Prompt: Take the entries below and write them out exactly, with each picture removed.

(Extracted records)
::::

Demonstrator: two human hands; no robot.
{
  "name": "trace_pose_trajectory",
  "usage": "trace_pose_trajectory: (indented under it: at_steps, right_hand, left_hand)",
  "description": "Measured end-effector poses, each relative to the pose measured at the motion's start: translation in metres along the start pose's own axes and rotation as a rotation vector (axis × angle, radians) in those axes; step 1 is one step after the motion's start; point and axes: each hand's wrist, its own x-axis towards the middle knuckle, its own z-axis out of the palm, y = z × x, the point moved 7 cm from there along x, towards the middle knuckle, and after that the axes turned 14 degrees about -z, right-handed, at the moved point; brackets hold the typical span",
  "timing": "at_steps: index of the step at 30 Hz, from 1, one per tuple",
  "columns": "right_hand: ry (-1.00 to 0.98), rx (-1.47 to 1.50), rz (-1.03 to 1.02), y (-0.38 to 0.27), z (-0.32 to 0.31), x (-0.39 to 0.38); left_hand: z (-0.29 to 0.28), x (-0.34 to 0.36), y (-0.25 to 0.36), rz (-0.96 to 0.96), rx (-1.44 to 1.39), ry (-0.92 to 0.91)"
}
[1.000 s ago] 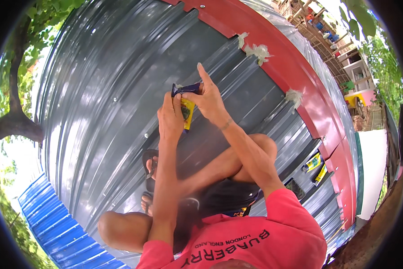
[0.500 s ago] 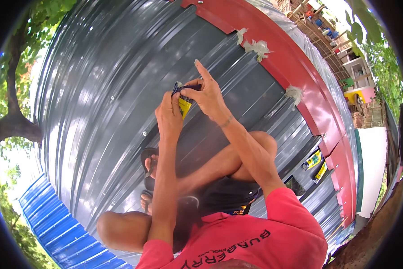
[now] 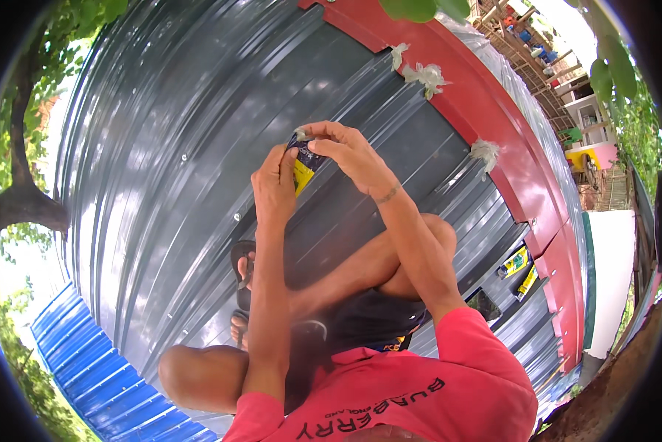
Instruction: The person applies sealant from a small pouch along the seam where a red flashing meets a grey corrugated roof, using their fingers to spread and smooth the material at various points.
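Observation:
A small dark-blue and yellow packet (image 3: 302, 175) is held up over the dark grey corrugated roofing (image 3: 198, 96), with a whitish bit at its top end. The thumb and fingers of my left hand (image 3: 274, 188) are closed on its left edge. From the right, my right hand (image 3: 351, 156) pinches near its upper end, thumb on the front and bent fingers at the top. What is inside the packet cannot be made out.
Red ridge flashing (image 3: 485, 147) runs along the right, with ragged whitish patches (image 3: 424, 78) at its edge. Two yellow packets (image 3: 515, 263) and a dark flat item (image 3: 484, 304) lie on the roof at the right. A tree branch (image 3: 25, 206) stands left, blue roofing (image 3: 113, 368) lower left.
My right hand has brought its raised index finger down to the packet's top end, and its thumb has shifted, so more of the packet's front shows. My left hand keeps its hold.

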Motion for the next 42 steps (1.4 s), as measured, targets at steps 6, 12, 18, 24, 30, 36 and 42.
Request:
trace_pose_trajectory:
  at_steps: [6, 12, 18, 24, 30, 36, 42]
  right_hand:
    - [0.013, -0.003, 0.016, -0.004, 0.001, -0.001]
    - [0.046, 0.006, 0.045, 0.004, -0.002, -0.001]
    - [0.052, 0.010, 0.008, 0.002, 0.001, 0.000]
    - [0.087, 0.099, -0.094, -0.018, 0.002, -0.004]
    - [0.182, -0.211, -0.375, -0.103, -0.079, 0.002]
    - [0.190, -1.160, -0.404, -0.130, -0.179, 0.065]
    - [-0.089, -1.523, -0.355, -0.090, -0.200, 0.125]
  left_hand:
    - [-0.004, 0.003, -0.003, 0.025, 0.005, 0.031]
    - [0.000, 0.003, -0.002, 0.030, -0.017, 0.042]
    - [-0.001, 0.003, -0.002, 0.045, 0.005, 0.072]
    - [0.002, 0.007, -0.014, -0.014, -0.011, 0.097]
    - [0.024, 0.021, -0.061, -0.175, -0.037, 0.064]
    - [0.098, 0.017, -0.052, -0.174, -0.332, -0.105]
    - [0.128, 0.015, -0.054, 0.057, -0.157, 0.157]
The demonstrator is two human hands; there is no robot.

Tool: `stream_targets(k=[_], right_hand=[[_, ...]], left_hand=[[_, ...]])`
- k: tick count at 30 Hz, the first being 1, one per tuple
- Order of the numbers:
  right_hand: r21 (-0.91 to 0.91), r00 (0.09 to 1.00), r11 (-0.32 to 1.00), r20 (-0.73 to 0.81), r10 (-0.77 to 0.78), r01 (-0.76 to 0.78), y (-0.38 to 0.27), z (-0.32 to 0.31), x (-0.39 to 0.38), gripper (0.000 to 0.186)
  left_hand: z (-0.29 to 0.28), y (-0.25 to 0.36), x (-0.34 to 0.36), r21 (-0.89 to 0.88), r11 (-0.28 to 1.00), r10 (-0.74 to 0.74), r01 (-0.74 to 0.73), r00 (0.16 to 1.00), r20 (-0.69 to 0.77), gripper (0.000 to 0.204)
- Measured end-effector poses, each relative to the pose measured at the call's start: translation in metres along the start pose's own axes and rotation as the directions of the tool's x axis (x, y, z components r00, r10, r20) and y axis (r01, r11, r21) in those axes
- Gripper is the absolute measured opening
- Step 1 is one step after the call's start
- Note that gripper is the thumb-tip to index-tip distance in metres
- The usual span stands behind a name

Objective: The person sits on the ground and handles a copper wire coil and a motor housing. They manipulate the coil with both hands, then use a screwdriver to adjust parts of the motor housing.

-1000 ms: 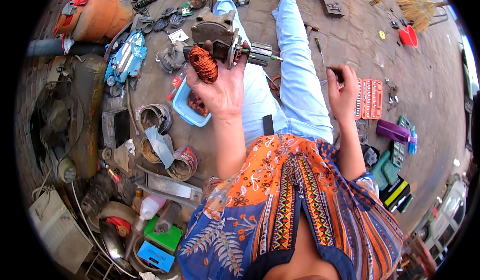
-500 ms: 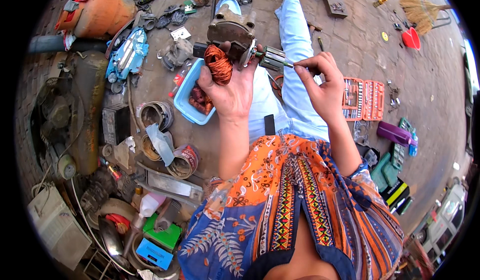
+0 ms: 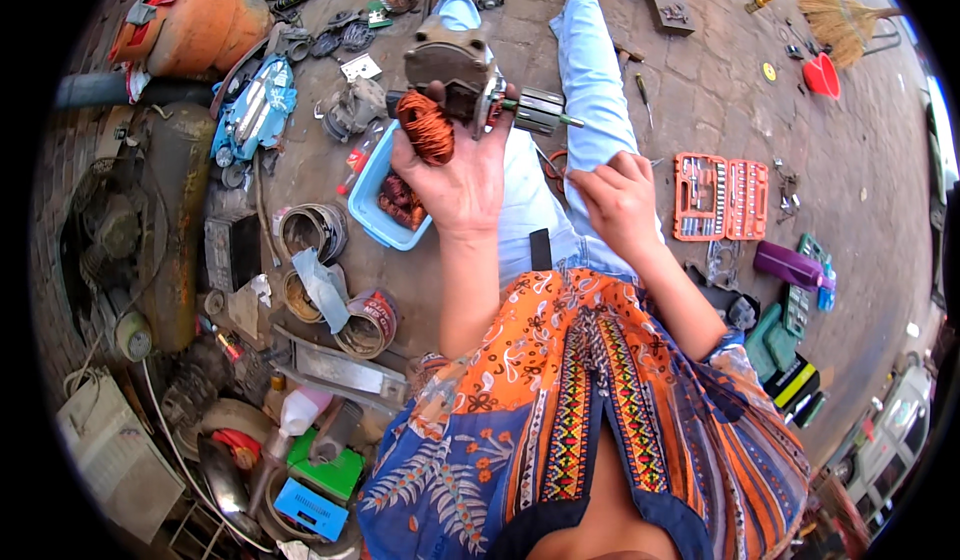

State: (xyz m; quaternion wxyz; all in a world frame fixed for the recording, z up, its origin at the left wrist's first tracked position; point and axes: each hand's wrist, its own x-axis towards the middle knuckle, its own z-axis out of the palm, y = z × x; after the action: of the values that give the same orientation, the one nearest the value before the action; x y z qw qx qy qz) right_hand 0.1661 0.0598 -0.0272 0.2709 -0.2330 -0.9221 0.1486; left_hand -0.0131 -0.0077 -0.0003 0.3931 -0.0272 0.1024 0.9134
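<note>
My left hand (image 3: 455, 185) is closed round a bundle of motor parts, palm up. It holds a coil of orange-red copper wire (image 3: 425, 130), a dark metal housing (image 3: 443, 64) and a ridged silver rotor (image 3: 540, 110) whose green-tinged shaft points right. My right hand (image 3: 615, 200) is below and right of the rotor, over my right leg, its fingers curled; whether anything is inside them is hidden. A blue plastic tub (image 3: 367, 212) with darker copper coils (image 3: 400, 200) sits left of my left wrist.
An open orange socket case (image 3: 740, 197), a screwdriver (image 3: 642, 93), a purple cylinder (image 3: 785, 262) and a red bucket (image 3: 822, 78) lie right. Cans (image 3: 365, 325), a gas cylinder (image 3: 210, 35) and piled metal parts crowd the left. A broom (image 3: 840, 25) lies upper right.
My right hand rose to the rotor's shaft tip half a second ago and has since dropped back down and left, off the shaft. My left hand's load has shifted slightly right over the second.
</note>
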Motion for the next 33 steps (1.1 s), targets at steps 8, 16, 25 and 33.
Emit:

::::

Your solution:
Demonstrator: two human hands; no robot.
{
  "name": "trace_pose_trajectory",
  "usage": "trace_pose_trajectory: (indented under it: at_steps, right_hand, left_hand)",
  "description": "Measured end-effector poses, each relative to the pose measured at the motion's start: translation in metres along the start pose's own axes and rotation as a rotation vector (axis × angle, radians) in those axes; step 1 is one step after the motion's start; point and axes: each hand's wrist, its own x-axis towards the middle knuckle, its own z-axis out of the palm, y = z × x, the point moved 7 cm from there along x, towards the middle knuckle, and after that the axes turned 14 degrees about -z, right-handed, at the moved point; brackets hold the typical span",
  "timing": "at_steps: index of the step at 30 Hz, from 1, one per tuple",
  "columns": "right_hand: ry (-1.00 to 0.98), rx (-1.47 to 1.50), rz (-1.03 to 1.02), y (-0.38 to 0.27), z (-0.32 to 0.31), x (-0.39 to 0.38); left_hand: z (-0.29 to 0.28), x (-0.34 to 0.36), y (-0.25 to 0.36), rz (-0.96 to 0.96), rx (-1.44 to 1.39), ry (-0.92 to 0.91)"
}
[1.000 s ago] 
[0.500 s ago] 
[now] 
Instruction: The person applies sealant from a small pouch along the seam where a red flashing meets a grey corrugated roof, using their fingers to spread and smooth the material at various points.
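Observation:
A small dark-blue and yellow packet (image 3: 302, 175) is held up over the dark grey corrugated roofing (image 3: 198, 96), with a whitish bit at its top end. The thumb and fingers of my left hand (image 3: 274, 188) are closed on its left edge. From the right, my right hand (image 3: 351, 156) pinches near its upper end, thumb on the front and bent fingers at the top. What is inside the packet cannot be made out.
Red ridge flashing (image 3: 485, 147) runs along the right, with ragged whitish patches (image 3: 424, 78) at its edge. Two yellow packets (image 3: 515, 263) and a dark flat item (image 3: 484, 304) lie on the roof at the right. A tree branch (image 3: 25, 206) stands left, blue roofing (image 3: 113, 368) lower left.
My right hand has brought its raised index finger down to the packet's top end, and its thumb has shifted, so more of the packet's front shows. My left hand keeps its hold.
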
Motion for the next 42 steps (1.4 s), as measured, targets at steps 6, 12, 18, 24, 30, 36 and 42.
Request:
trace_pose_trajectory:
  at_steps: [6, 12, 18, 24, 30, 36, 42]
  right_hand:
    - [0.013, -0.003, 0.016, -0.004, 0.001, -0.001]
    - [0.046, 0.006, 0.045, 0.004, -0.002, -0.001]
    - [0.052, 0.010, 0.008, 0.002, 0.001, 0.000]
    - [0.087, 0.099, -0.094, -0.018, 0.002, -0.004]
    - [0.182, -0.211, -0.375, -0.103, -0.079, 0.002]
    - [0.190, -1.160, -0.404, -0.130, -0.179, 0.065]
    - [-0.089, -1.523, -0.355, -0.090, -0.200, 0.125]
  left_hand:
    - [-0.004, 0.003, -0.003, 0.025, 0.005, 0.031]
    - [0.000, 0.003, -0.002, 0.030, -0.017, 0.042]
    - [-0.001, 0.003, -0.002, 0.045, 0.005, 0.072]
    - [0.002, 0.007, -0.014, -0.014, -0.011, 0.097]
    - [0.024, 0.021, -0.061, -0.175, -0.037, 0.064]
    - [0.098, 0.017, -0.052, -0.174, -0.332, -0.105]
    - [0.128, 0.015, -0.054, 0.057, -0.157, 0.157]
The demonstrator is two human hands; there is no robot.

Tool: `stream_targets(k=[_], right_hand=[[_, ...]], left_hand=[[_, ...]])`
- k: tick count at 30 Hz, the first being 1, one per tuple
- Order of the numbers:
  right_hand: r21 (-0.91 to 0.91), r00 (0.09 to 1.00), r11 (-0.32 to 1.00), r20 (-0.73 to 0.81), r10 (-0.77 to 0.78), r01 (-0.76 to 0.78), y (-0.38 to 0.27), z (-0.32 to 0.31), x (-0.39 to 0.38), gripper (0.000 to 0.186)
  left_hand: z (-0.29 to 0.28), y (-0.25 to 0.36), x (-0.34 to 0.36), r21 (-0.89 to 0.88), r11 (-0.28 to 1.00), r10 (-0.74 to 0.74), r01 (-0.74 to 0.73), r00 (0.16 to 1.00), r20 (-0.69 to 0.77), gripper (0.000 to 0.204)
- Measured end-effector poses, each relative to the pose measured at the call's start: translation in metres along the start pose's own axes and rotation as the directions of the tool's x axis (x, y, z components r00, r10, r20) and y axis (r01, r11, r21) in those axes
- Gripper is the absolute measured opening
- Step 1 is one step after the call's start
- Note that gripper is the thumb-tip to index-tip distance in metres
- The usual span stands behind a name

Objective: The person sits on the ground and handles a copper wire coil and a motor housing. They manipulate the coil with both hands, then use a screwdriver to adjust parts of the motor housing.

-1000 ms: 
-500 ms: 
+0 ms: 

State: (xyz m; quaternion wxyz; all in a world frame fixed for the recording, z up, its origin at the left wrist's first tracked position; point and axes: each hand's wrist, its own x-axis towards the middle knuckle, its own z-axis out of the palm, y = z × x; after the action: of the values that give the same orientation, the one nearest the value before the action; x y z qw qx qy qz) right_hand 0.1661 0.0598 -0.0272 0.2709 -0.2330 -0.9221 0.1486; left_hand -0.0131 -0.0077 -0.0003 0.3931 -0.0272 0.1024 0.9134
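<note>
My left hand (image 3: 455, 185) is closed round a bundle of motor parts, palm up. It holds a coil of orange-red copper wire (image 3: 425, 130), a dark metal housing (image 3: 443, 64) and a ridged silver rotor (image 3: 540, 110) whose green-tinged shaft points right. My right hand (image 3: 615, 200) is below and right of the rotor, over my right leg, its fingers curled; whether anything is inside them is hidden. A blue plastic tub (image 3: 367, 212) with darker copper coils (image 3: 400, 200) sits left of my left wrist.
An open orange socket case (image 3: 740, 197), a screwdriver (image 3: 642, 93), a purple cylinder (image 3: 785, 262) and a red bucket (image 3: 822, 78) lie right. Cans (image 3: 365, 325), a gas cylinder (image 3: 210, 35) and piled metal parts crowd the left. A broom (image 3: 840, 25) lies upper right.
My right hand rose to the rotor's shaft tip half a second ago and has since dropped back down and left, off the shaft. My left hand's load has shifted slightly right over the second.
</note>
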Motion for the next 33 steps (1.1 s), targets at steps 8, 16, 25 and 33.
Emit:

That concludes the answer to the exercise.